Myriam MAKEBA, chanteuse sud-africaine, chante MALAIKA


          Ce tissu a des couleurs vives, contrastées, aux motifs infinis qui puisent aussi bien dans la faune et la flore que dans les actualités politiques et sociales et la vie de tous les jours. Les femmes attribuent aux motifs qu'elles composent un vocabulaire iconographique dont les dessins se traduisent en proverbes, évoquent les statuts sociaux, ou sont portés lors d'évènements tels que le mariage. Elles s'en servent pour raconter leurs histoires personnelles. Le motif « œil de ma rivale » exprime la jalousie et les tensions dans le domaine conjugal, notamment entre co-épouses. Il évoque la colère de la femme trompée et la souffrance au sein du foyer polygame. Le tissu énonce ce que la parole  ne peut dire librement et incite les parties prenantes à dialoguer.
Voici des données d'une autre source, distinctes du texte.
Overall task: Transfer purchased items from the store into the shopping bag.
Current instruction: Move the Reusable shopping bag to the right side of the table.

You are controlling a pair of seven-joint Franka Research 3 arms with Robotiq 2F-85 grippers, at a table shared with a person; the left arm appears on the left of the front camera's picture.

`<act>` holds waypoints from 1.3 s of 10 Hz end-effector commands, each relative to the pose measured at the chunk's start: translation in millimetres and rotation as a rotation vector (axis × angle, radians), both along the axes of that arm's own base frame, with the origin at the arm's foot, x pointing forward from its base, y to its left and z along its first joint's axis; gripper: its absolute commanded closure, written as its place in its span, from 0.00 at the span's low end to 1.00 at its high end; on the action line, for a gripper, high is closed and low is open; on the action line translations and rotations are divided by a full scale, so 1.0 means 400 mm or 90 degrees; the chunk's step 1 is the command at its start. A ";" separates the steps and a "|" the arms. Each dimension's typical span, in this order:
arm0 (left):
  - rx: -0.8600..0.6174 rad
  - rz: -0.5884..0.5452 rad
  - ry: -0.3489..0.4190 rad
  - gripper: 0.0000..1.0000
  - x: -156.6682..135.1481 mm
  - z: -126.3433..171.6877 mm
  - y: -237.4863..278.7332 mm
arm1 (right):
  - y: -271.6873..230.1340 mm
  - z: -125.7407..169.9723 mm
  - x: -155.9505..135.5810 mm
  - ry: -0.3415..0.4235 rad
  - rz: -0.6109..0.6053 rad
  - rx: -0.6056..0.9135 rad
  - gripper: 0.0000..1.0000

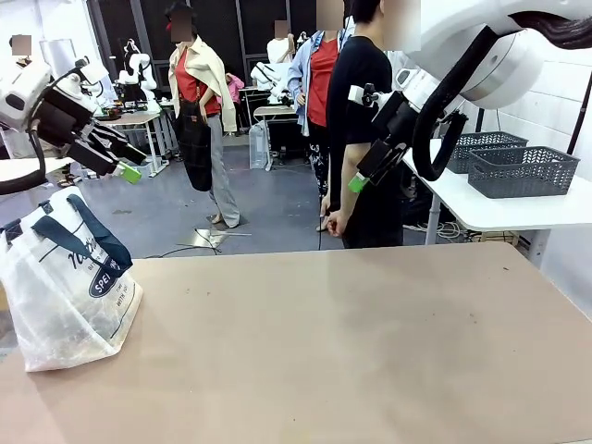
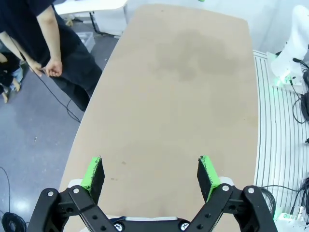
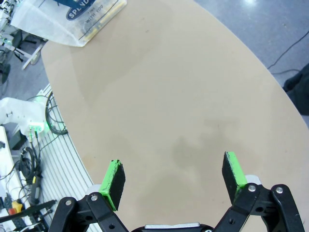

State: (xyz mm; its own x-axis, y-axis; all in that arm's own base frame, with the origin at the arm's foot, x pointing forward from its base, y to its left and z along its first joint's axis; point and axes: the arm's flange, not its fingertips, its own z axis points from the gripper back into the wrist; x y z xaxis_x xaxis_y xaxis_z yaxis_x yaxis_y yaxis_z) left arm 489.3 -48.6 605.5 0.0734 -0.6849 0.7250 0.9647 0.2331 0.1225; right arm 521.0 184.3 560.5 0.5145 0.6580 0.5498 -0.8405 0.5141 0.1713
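The shopping bag (image 1: 72, 289) stands on the table's left end, whitish and translucent, with navy handles and a navy oval logo. The right wrist view catches it at the top left, the shopping bag (image 3: 67, 19) showing something yellowish dimly through its wall; the purchased items cannot be made out further. My left gripper (image 1: 125, 165) hangs open and empty in the air above the bag. In its own view the left gripper (image 2: 150, 174) looks down on bare tabletop. My right gripper (image 1: 363, 180) is raised over the far edge, open and empty; its own view has the right gripper (image 3: 174, 175) above bare table.
A person in black (image 1: 359, 139) stands at the table's far edge, one hand (image 2: 53, 67) hanging by their side. Two dark lattice baskets (image 1: 518, 168) sit on a white side table (image 1: 499, 213) at the right. The tan table (image 1: 351, 342) is bare right of the bag.
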 end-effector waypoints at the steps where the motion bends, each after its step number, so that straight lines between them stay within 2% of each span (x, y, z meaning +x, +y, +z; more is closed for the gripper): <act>1: -0.011 0.000 -0.008 0.00 0.000 0.007 0.001 | 0.000 0.000 -0.002 0.008 -0.005 0.001 0.00; 13: -0.011 0.000 -0.008 0.00 0.000 0.007 0.001 | 0.000 0.000 -0.002 0.008 -0.005 0.001 0.00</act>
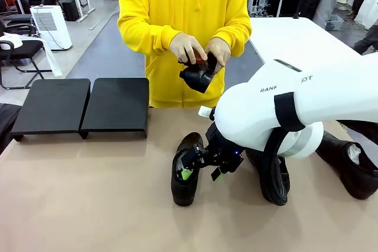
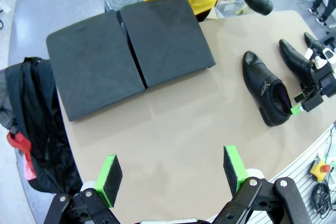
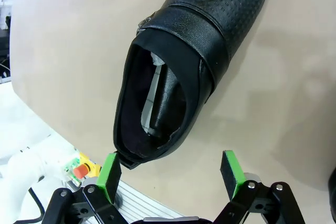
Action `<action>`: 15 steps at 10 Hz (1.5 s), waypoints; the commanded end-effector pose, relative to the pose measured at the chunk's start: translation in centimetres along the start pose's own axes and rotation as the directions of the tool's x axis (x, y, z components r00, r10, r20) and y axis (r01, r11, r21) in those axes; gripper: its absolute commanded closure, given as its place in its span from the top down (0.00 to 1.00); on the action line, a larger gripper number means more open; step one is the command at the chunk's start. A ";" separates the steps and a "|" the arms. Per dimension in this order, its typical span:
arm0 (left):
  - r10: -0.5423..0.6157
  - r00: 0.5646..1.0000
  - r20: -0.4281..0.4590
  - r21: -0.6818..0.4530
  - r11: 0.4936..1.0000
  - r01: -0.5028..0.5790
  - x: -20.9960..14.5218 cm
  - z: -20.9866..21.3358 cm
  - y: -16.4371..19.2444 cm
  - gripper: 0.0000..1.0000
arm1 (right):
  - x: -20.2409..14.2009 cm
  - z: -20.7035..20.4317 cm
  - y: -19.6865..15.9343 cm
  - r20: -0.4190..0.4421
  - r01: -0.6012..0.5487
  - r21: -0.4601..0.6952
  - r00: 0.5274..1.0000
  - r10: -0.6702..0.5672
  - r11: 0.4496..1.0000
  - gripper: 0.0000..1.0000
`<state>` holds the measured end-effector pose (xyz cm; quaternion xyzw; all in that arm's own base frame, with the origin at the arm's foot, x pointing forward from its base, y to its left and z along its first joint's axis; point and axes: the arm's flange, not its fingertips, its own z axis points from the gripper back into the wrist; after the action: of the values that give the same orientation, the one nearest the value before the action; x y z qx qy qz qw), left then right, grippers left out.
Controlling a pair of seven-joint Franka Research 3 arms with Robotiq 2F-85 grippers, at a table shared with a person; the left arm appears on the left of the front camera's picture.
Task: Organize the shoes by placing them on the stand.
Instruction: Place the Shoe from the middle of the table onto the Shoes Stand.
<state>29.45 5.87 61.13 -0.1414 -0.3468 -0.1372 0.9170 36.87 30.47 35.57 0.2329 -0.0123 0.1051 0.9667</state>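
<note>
A glossy black shoe [image 1: 184, 176] lies on the tan table, toe towards the person. My right gripper [image 1: 202, 172] hovers open at its heel end. In the right wrist view the shoe [image 3: 202, 51] has its heel rim next to one green pad [image 3: 109, 169] of the right gripper [image 3: 170, 171], with nothing clamped. Two more shoes [image 1: 274, 176] [image 1: 353, 170] lie to the right. The person holds another shoe [image 1: 198, 75] in both hands. The stand [image 1: 82, 105], two flat black platforms, is bare at the far left. My left gripper [image 2: 170, 174] hangs open high above the table, with the stand [image 2: 131, 51] ahead of it.
A black bag with a red strap [image 2: 26, 119] sits off the table's edge beside the stand. The bare table surface [image 1: 88, 205] spreads between stand and shoes. An emergency stop button [image 2: 320, 169] lies by the robot-side edge. Another white table [image 1: 295, 39] stands behind.
</note>
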 end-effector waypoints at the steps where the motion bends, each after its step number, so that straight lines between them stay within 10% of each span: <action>1: -0.009 1.000 0.004 -0.014 1.000 0.009 -0.1 0.1 0.0 1.00 | 0.0 0.0 0.0 0.000 0.000 0.000 1.000 0.000 1.000 1.00; 5: -0.009 1.000 0.004 -0.014 1.000 0.009 -0.1 0.1 0.0 1.00 | -8.4 11.8 1.0 0.188 -0.023 -0.078 0.981 0.038 0.997 1.00; 8: 0.062 0.998 -0.003 -0.017 0.998 -0.062 -0.9 -2.3 -5.2 1.00 | -12.7 18.8 -0.8 0.466 0.111 -0.050 0.882 -0.075 0.993 1.00; 11: 0.185 0.982 -0.033 0.060 0.981 -0.183 -1.9 -6.7 -10.6 1.00 | -10.2 21.2 -5.2 0.562 0.314 0.169 0.748 -0.353 0.934 1.00; 12: 0.224 0.975 0.012 0.079 0.971 -0.224 -1.2 -5.9 -9.7 1.00 | -9.9 23.6 0.0 0.519 0.156 0.020 0.843 -0.144 0.988 1.00; 15: 0.177 0.984 -0.036 0.067 0.982 -0.174 0.3 -5.9 -10.8 1.00 | -9.2 24.3 -1.5 0.534 0.218 0.059 0.818 -0.215 0.974 1.00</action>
<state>29.38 -5.86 58.89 -0.1404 -0.3170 -0.0524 0.9365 28.12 17.56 55.80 0.2494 -0.2528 -0.0579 0.9330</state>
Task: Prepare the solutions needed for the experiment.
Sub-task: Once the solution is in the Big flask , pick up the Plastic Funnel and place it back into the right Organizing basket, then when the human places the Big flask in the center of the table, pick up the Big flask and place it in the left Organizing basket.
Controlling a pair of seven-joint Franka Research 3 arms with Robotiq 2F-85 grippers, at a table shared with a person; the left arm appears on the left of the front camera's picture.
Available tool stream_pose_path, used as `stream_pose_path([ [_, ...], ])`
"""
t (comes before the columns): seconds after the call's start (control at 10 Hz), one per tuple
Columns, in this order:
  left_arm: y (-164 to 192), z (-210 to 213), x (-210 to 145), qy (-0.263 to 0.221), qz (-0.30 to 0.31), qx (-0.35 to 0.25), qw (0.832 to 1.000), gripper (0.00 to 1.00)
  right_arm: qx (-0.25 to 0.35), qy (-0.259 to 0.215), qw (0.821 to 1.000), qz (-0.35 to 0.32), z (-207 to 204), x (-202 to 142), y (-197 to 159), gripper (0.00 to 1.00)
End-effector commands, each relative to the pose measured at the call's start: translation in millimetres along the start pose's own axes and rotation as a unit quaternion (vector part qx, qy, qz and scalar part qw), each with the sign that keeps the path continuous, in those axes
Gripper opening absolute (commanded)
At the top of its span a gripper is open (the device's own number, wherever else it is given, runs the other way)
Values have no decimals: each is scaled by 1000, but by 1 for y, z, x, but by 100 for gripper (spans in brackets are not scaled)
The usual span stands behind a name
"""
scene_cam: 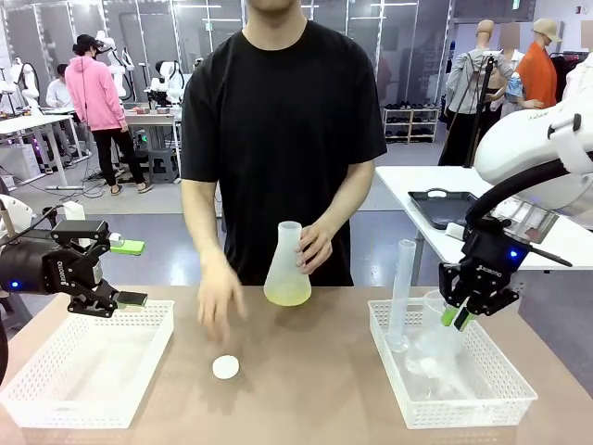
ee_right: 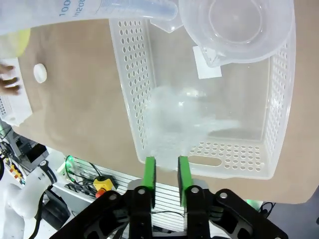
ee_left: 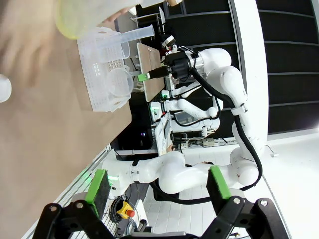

           Il y a des motifs ancestraux tels que l'oeil, la main ou l'alphabet. Il y a des motifs qui évoluent dans le temps. Il y a des motifs plus récents tels que des ventilateurs qui représentent des objets de consommation ou des biens onéreux de la vie quotidienne. Le ventilateur, justement, est un objet emblématique car il permet de rafraîchir l'intérieur de l'habitation et d'éloigner les moustiques. Il a longtemps été

reservé à une classe sociale aisée. Son image signale le confort de la vie de la personne qui porte ce motif. Les animaux portent aussi des symboles tels que la poule qui évoque le rôle central de la femme au sein du foyer.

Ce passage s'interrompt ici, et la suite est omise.